Lo que ha pasado con el Gobierno y la Corte Suprema (CS) en el tema de la pesca de anchoveta es una historia de abierta burla del primero frente a la jurisdicción de la segunda y, por lo tanto, de rebeldía ante la ley como tal.

La historia –en muy resumidas cuentas– va así. El Gobierno dictó un decreto que prohibía la pesca industrial hasta las primeras diez millas, dejando las mismas como exclusivas y liberadas (es decir, sin límite de cuotas) para las embarcaciones pequeñas y artesanales siempre que pescaran para el consumo humano directo (“preferentemente” en el caso del espacio que va de la milla 5 a la 10). Mientras tanto, los botes industriales, que, a diferencia de los anteriores, sí cuentan con cuotas máximas de pesca individuales y un sistema de control vía satélite, podrían operar solo a partir de la milla 10.

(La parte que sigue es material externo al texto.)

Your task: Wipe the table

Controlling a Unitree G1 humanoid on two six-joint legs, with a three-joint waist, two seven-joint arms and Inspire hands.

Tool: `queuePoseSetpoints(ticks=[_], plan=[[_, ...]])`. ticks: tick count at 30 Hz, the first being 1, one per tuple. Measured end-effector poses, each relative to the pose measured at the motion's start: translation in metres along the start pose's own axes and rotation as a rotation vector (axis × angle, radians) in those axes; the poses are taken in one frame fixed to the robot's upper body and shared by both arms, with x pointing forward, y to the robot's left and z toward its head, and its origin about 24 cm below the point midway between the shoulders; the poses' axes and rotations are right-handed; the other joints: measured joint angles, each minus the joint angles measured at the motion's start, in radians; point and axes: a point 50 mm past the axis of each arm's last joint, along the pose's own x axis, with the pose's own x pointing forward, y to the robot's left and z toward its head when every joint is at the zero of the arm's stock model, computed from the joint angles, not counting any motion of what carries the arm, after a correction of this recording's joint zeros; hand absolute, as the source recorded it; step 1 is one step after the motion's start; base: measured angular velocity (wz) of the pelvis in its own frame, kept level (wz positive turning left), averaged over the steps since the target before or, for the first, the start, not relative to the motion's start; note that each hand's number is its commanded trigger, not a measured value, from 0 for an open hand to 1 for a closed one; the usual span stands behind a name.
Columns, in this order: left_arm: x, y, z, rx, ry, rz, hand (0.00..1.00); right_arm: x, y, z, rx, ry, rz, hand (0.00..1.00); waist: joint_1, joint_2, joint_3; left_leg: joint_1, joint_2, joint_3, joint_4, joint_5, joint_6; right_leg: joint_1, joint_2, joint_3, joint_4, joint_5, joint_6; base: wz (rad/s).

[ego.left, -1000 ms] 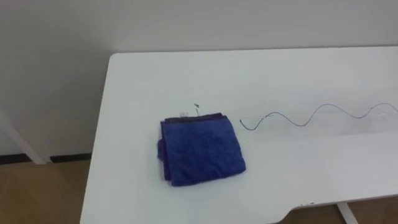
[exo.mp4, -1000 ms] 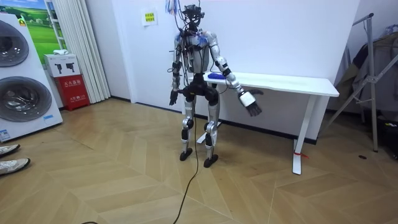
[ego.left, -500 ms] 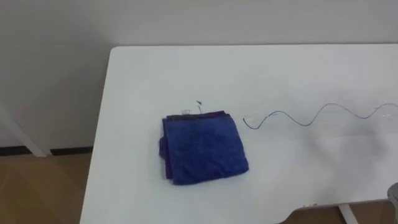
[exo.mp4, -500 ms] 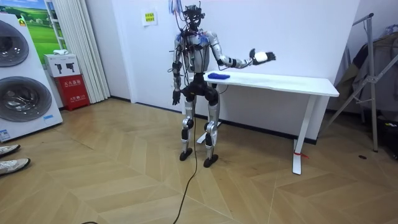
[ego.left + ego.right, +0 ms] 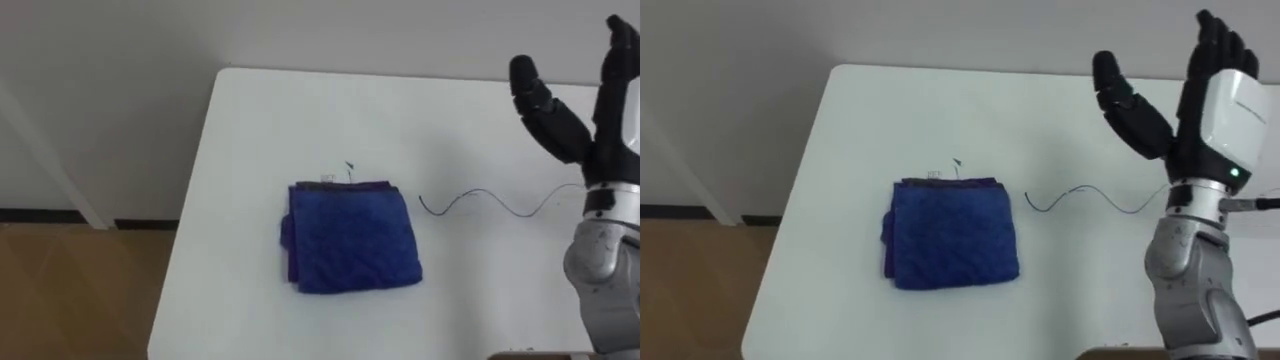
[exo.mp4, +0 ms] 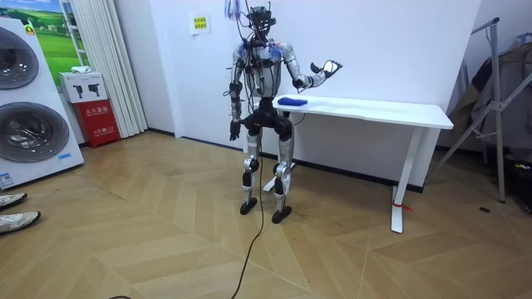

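Blue folded cloth (image 5: pixel 953 235) lies flat on the white table (image 5: pixel 940 110), near its left end, with nothing touching it. Just right of it you see a thin dark wavy line (image 5: pixel 1090 195) on the tabletop. Farther right, the right hand (image 5: pixel 1228 110) is raised above the table, fingers straight and spread wide, holding nothing.

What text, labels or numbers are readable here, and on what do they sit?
No text is readable.
wall sign: print too small.
red box: white print, too small.
washing machine: front sticker, blurred.
blue cloth: small white tag, illegible.
table: dark wavy line, not writing.
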Motion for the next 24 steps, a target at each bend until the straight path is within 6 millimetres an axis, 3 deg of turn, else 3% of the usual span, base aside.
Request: queuePoseSetpoints(ticks=[5, 12, 19, 24], plan=[[0.002, 0.0, 0.008, -0.004, -0.02, 0.001, 0.0, -0.002, 0.008, 0.019, 0.018, -0.073, 0.066, 0.0, 0.032, -0.017, 0.0006, 0.004, 0.0, -0.005, 0.0, 0.0, 0.0, 0.007, -0.001, -0.003, -0.001, 0.0, 0.0, 0.01], [0.002, 0.001, 0.007, 0.009, -0.022, 0.0, 0.0, -0.01, 0.023, 0.033, -0.062, -0.167, 0.149, 0.0, 0.063, -0.017, 0.011, 0.012, -0.001, -0.02, -0.002, 0.0, 0.0, 0.02, -0.001, -0.016, -0.007, 0.0, 0.0, 0.04], [0.001, -0.002, 0.008, 0.026, -0.027, -0.004, 0.0, -0.03, 0.059, 0.038, -0.143, -0.196, 0.331, 0.0, 0.088, -0.015, 0.0108, -0.002, -0.002, -0.027, -0.001, 0.0, 0.0, 0.013, -0.001, -0.021, -0.015, 0.001, -0.001, 0.01], [0.001, -0.004, 0.01, 0.054, -0.036, -0.016, 0.0, -0.042, 0.073, 0.049, -0.186, -0.264, 0.425, 0.0, 0.091, -0.02, 0.0081, -0.004, -0.002, -0.037, -0.001, 0.0, 0.0, 0.015, -0.001, -0.037, -0.018, 0.001, -0.001, 0.06]])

La idea del gobierno era preservar la biomasa de anchoveta de una sobrepesca.

¿Sobre la base de qué suponían nuestras autoridades que la manera de lograr esto último era creando una zona libre justamente para las embarcaciones cuyo volumen de pesca individual no es controlado? Pues, aparentemente, sobre la base de una visión bucólica sumada a una visión miope de la pesca pequeña y artesanal.

La visión bucólica: a diferencia de los industriales, a los pescadores pequeños y artesanales les interesaría pescar solo en las dimensiones necesarias para el consumo humano directo y no en las que exigen, por ejemplo, las fábricas de conservas.

La visión miope: como son chicos, estos barcos tienen bodegas pequeñas y, por lo tanto, tienen su límite de pesca intrínsecamente instalado.

Ciertamente, no hubo una base científica. Nadie tomó en cuenta, por ejemplo, que el año anterior a la dación del decreto en cuestión solo el 1,6% del total de anchoveta capturada fue a parar a los mercados de consumo humano directo. O que, de hecho, según la investigadora Elsa Galarza, de la Universidad del Pacífico, únicamente la industria conservera capte el 77% de la anchoveta que se pesca en el país. O que, en fin, de acuerdo con el experto Francisco Miranda, el último año la flota de embarcaciones de menor escala haya capturado un 68% adicional a la cuota global que hubiese sido admisible.

Aparentemente, que a los pescadores artesanales y pequeños les interesase exactamente lo mismo que a los grandes –maximizar su utilidad– y por lo tanto vender su anchoveta a quien paga más por ella (las industrias) no era una opción en el esquema mental del gobierno.

Por otra parte, a la hora de tomar en cuenta los límites de las bodegas, tampoco parece habérsele ocurrido a los autores del decreto que las bodegas pequeñas no son una garantía para la no depredación: depende de cuántas sean esas bodegas pequeñas (solo el número de embarcaciones artesanales supera las 16.000) y de qué tantas veces salgan a llenarse en un año.

Así pues, tiene sentido que la CS encontrase que el Gobierno no tenía ninguna base objetiva para establecer esta diferencia de derechos entre las embarcaciones industriales y las pequeñas y artesanales, y que, por lo tanto, declarase inconstitucional el decreto supremo del Gobierno, mandándole reemplazarlo por uno nuevo que “respete […] la Constitución”.

La respuesta del Gobierno a esta sentencia, sin embargo, ha sido la burla de la que hablábamos: un nuevo decreto que sigue reservando las primeras 10 millas para las embarcaciones pequeñas y artesanales, con la salvedad de que ahora en ninguna parte de ellas cabrá pescar “preferentemente” para el consumo humano, sino solo “exclusivamente”. Es decir, ni siquiera se preocuparon por disimular su rebeldía. Saber si estos botes pescan “exclusivamente” para el consumo humano directo es tan inviable como saber si lo hacen “preferentemente” porque no hay forma de seguir su carga hasta su destino final: es una empresa imposible monitorear a dónde es llevada la pesca que cada una de estas pequeñas embarcaciones puede desembarcar en los miles de puntos que, a diferencia de las grandes, tiene disponibles en un litoral de 3.080 kilómetros.

El Gobierno, en fin, tendría que anular este nuevo decreto y reemplazarlo por uno que, sin prejuzgar a grandes ni pequeños, establezca un mismo sistema de cuotas individuales con control satelital para todos. De esa forma, además de establecer un sistema que no parta del prejuicio, cumpliría con lo que –se pensaría– es el más básico de los deberes de una autoridad: ponerse a derecho.